Of the lines in the data below, write out exactly those from the one holding "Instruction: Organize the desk" through the one holding "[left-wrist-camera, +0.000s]", both included.

----- RECORDS FOR THE TASK -----

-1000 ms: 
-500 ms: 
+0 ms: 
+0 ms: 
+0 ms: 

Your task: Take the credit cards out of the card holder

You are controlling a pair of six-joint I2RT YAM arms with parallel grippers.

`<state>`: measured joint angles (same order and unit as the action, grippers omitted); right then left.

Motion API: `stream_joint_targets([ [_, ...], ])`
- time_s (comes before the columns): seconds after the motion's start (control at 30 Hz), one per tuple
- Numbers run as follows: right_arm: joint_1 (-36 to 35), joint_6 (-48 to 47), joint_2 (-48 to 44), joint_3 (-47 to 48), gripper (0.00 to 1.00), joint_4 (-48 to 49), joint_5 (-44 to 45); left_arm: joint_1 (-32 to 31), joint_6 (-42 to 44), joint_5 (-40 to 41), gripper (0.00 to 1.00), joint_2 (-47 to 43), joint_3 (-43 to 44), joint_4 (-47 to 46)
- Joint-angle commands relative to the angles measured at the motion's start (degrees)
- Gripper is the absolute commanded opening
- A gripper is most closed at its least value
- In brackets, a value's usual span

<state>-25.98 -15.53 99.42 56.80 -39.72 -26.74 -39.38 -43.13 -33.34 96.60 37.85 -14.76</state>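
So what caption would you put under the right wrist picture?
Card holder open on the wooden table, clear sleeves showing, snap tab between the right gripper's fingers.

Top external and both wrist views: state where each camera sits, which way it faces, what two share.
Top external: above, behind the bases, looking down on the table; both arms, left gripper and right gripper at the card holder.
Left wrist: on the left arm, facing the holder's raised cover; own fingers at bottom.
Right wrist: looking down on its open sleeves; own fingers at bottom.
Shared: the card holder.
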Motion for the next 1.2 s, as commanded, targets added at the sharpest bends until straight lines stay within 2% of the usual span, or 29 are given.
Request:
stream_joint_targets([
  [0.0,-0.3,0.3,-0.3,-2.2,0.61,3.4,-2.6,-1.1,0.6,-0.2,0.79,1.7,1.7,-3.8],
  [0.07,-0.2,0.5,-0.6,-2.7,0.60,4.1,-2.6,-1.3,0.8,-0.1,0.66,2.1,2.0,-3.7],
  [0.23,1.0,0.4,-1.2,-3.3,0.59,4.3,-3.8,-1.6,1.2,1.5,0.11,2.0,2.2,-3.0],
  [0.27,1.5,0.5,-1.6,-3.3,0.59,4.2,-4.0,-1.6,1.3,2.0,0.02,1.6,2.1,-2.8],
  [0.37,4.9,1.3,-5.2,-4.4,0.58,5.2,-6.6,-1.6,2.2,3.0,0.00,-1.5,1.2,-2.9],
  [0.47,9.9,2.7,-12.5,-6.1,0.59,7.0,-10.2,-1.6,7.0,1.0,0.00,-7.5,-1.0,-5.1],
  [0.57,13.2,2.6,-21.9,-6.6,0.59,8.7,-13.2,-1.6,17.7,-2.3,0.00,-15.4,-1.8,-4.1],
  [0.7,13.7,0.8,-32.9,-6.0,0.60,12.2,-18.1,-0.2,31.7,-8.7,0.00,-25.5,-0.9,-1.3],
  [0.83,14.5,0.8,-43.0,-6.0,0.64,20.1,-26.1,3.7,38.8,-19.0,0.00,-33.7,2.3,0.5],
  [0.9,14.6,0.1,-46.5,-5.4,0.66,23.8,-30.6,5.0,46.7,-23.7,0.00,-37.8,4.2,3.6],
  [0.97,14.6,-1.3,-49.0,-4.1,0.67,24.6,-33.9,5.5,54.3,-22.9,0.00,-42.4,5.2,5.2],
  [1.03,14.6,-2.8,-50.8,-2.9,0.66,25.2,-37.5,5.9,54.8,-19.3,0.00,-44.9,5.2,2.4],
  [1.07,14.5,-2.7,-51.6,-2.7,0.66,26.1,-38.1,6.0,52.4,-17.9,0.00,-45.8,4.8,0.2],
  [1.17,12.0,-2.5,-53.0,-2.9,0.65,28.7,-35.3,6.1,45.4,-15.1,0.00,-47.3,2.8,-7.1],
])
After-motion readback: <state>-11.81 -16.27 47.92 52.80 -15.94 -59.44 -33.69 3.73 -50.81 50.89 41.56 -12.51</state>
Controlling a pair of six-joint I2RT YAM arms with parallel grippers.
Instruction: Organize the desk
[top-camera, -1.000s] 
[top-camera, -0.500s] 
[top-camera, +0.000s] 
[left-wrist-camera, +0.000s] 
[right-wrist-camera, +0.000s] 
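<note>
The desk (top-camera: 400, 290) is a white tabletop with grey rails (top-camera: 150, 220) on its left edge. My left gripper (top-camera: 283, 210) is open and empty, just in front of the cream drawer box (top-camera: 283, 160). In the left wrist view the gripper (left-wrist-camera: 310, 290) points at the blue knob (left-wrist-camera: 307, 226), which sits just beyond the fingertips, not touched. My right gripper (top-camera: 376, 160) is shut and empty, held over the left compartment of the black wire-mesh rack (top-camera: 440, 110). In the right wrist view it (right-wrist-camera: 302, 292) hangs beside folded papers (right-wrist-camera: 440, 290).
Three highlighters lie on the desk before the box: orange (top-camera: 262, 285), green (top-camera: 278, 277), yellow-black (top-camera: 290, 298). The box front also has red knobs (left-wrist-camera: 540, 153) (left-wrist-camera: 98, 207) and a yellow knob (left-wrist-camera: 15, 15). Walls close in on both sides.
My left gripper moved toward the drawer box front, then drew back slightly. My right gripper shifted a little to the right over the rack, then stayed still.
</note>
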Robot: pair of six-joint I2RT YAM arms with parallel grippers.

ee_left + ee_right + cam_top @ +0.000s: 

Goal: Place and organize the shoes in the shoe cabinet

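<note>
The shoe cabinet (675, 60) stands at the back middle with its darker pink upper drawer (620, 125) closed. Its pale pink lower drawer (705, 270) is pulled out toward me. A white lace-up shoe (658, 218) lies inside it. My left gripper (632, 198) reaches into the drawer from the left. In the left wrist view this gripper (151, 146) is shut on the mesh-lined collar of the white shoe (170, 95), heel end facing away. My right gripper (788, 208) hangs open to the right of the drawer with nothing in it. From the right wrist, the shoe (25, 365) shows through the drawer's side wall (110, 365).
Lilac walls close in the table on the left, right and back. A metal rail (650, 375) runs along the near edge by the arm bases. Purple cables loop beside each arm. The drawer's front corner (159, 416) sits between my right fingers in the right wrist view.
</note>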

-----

WRITTEN ANSWER:
Instruction: Organize the desk
[top-camera, -1.000s] 
[top-camera, -0.500s] 
[top-camera, +0.000s] 
[left-wrist-camera, +0.000s] 

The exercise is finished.